**Problem description**
Only a number is wanted here. Tally the lines of the data that contain "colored".

**Given entries**
+===+
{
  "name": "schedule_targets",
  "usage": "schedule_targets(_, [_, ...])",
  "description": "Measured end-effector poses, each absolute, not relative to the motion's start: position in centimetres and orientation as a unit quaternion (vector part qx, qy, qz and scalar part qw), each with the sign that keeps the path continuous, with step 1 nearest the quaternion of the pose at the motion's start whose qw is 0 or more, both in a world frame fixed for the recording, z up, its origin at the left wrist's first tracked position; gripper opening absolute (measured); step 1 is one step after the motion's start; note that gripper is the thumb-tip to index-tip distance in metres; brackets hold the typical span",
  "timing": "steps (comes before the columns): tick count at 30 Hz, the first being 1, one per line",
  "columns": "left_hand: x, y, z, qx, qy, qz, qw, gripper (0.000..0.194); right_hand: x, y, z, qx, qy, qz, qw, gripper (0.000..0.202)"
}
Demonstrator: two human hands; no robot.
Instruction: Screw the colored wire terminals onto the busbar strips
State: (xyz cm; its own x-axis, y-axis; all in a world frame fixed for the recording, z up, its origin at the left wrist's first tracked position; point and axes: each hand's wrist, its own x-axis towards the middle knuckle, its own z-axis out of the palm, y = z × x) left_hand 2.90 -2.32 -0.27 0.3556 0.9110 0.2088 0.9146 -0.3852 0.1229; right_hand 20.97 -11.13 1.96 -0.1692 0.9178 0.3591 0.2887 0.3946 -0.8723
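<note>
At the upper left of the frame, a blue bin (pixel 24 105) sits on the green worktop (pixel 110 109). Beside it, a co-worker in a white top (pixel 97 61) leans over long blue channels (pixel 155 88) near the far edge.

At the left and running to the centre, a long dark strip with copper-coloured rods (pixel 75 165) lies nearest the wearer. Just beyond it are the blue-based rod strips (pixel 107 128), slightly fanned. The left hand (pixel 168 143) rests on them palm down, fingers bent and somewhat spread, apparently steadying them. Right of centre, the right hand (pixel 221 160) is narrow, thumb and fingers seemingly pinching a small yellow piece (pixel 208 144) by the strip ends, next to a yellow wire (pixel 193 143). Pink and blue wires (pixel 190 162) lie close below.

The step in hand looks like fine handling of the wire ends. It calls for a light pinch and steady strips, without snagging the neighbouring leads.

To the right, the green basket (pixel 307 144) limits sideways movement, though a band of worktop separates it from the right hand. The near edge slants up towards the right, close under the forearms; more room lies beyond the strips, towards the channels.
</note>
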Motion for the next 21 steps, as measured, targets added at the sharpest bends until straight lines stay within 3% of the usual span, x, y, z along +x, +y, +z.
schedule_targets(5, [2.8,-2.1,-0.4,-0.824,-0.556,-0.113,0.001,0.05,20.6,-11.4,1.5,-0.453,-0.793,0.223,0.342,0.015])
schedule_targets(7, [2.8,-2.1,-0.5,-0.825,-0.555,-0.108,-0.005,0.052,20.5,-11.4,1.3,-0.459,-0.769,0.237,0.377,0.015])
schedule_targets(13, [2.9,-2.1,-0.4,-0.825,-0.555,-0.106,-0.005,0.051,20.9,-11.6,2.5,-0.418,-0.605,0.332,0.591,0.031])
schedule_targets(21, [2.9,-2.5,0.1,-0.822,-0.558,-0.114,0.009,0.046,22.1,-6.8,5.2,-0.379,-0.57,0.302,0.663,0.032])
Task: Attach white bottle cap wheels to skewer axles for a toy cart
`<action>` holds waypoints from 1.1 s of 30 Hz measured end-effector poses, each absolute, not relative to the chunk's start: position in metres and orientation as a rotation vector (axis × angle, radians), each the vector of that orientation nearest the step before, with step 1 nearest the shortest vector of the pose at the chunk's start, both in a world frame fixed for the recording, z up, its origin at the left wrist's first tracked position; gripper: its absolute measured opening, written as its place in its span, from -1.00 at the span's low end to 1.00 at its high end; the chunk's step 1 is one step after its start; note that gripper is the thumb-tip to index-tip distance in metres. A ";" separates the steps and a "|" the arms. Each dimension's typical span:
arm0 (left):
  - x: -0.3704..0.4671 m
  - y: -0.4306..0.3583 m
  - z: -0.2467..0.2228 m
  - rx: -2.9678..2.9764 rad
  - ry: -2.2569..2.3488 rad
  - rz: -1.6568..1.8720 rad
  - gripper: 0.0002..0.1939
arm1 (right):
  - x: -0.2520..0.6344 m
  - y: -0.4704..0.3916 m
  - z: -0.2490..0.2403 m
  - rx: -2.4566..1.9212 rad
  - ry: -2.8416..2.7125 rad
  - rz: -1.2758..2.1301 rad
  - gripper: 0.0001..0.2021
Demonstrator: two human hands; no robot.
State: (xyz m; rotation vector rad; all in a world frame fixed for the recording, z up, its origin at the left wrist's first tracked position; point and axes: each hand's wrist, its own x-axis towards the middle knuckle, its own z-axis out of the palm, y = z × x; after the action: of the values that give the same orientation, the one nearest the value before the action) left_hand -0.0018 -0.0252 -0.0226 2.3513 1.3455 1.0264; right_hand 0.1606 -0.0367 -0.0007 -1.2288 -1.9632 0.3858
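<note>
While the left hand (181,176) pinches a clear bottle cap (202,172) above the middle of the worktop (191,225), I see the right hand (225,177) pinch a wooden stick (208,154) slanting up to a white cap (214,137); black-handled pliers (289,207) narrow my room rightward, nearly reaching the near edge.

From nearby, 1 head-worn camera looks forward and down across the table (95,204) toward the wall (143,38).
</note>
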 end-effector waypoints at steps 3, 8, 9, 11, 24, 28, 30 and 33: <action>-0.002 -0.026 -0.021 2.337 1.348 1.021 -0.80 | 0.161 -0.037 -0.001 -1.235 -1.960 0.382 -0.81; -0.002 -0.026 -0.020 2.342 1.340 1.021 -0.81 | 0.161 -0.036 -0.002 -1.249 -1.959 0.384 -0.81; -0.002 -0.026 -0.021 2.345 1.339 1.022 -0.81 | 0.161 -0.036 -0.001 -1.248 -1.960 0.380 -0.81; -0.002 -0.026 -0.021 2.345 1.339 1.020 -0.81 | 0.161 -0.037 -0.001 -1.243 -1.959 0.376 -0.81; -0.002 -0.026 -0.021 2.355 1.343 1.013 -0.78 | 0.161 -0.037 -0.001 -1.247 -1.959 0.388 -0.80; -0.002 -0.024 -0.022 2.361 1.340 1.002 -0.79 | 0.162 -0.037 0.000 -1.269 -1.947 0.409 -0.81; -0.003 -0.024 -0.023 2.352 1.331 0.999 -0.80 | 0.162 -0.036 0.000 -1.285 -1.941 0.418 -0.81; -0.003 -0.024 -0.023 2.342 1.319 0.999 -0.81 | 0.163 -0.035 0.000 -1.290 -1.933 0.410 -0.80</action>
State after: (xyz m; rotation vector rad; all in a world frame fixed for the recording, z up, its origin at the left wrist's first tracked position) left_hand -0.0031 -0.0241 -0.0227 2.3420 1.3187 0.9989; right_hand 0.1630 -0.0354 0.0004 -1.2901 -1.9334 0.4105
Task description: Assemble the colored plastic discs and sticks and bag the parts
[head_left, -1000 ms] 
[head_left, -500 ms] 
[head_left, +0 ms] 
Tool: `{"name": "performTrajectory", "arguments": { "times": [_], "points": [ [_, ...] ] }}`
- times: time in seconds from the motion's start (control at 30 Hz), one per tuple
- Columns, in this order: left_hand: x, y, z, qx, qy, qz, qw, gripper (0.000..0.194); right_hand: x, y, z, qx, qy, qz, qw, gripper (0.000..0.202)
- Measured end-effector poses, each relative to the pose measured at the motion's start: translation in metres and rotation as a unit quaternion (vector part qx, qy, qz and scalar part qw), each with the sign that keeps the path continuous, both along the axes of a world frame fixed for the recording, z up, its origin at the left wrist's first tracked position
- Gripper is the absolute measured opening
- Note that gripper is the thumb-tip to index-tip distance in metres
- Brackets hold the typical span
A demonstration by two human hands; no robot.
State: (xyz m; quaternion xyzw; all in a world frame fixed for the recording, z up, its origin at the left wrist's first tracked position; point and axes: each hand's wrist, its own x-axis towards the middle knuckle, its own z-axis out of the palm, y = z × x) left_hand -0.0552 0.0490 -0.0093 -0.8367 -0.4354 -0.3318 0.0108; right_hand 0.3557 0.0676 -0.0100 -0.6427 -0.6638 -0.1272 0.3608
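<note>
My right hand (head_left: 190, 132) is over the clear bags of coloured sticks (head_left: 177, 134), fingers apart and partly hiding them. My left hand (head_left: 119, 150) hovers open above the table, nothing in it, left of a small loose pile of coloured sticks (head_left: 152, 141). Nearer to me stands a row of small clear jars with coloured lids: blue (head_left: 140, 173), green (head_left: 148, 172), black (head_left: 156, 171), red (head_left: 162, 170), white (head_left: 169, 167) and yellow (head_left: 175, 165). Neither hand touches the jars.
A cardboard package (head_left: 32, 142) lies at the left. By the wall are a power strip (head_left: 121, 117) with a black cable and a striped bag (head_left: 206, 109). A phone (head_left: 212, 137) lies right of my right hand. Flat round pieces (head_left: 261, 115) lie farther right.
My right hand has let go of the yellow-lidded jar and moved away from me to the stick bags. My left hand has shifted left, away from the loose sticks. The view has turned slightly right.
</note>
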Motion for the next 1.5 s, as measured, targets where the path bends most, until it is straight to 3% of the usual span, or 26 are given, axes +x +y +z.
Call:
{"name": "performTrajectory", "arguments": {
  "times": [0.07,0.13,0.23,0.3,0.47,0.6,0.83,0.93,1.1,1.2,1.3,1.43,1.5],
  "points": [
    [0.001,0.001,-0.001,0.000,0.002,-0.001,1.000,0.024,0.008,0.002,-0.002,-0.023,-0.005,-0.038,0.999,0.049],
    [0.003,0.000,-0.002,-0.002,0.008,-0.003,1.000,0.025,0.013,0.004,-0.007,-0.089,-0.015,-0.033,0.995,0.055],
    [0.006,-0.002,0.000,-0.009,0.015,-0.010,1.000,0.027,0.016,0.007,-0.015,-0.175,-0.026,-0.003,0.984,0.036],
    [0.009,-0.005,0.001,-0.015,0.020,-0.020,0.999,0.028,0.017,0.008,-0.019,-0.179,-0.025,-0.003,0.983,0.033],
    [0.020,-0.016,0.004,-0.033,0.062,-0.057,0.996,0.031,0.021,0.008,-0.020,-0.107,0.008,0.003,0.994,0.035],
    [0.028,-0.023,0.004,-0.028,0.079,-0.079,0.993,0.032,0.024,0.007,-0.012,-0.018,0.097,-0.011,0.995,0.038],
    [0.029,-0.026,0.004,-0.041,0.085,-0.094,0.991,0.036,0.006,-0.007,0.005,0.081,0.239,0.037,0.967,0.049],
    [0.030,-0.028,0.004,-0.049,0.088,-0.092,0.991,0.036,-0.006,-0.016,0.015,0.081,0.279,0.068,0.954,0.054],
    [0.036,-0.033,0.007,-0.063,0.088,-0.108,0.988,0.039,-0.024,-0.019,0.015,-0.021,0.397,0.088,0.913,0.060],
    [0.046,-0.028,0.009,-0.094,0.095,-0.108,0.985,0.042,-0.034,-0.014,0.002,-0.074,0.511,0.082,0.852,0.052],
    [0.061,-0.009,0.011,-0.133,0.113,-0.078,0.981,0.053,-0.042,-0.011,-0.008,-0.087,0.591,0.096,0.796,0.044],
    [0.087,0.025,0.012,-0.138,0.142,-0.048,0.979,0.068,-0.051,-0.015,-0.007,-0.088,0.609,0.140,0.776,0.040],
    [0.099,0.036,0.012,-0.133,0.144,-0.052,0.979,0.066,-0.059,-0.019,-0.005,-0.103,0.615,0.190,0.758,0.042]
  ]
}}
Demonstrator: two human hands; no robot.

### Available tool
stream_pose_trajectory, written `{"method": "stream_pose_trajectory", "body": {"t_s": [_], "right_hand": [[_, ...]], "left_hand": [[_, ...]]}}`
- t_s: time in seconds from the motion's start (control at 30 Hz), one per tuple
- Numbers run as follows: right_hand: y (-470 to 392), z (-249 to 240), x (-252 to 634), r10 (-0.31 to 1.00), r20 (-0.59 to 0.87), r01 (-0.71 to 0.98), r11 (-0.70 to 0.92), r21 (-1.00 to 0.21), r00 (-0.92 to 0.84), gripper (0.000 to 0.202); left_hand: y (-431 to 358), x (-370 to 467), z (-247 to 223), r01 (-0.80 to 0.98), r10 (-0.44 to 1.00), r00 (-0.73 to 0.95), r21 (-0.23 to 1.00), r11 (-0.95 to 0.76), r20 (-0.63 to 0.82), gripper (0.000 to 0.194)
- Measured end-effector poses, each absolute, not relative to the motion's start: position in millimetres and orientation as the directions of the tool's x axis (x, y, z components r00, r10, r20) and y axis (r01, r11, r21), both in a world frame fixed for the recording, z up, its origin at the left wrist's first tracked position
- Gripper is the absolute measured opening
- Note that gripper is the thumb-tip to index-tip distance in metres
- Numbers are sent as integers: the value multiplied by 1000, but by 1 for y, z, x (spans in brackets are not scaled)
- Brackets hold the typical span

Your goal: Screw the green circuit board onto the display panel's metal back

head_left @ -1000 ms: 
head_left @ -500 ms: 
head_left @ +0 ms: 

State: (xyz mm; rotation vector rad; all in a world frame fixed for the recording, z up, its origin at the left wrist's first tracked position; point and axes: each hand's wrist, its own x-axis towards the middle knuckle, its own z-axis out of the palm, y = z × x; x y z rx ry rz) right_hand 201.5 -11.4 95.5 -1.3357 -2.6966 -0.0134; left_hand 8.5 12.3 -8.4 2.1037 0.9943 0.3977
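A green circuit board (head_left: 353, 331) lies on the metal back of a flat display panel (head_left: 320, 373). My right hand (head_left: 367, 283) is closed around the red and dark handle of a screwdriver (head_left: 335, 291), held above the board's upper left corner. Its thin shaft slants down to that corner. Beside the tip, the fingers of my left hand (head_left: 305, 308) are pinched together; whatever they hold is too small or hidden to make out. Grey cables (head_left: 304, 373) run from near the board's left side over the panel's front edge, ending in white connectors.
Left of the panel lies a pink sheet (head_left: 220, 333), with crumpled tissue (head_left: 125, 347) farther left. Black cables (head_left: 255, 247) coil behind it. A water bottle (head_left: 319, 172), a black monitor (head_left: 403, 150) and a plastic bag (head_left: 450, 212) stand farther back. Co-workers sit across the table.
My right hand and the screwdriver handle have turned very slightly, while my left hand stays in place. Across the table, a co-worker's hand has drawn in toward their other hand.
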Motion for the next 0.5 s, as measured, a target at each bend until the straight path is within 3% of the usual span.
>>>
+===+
**Answer area**
2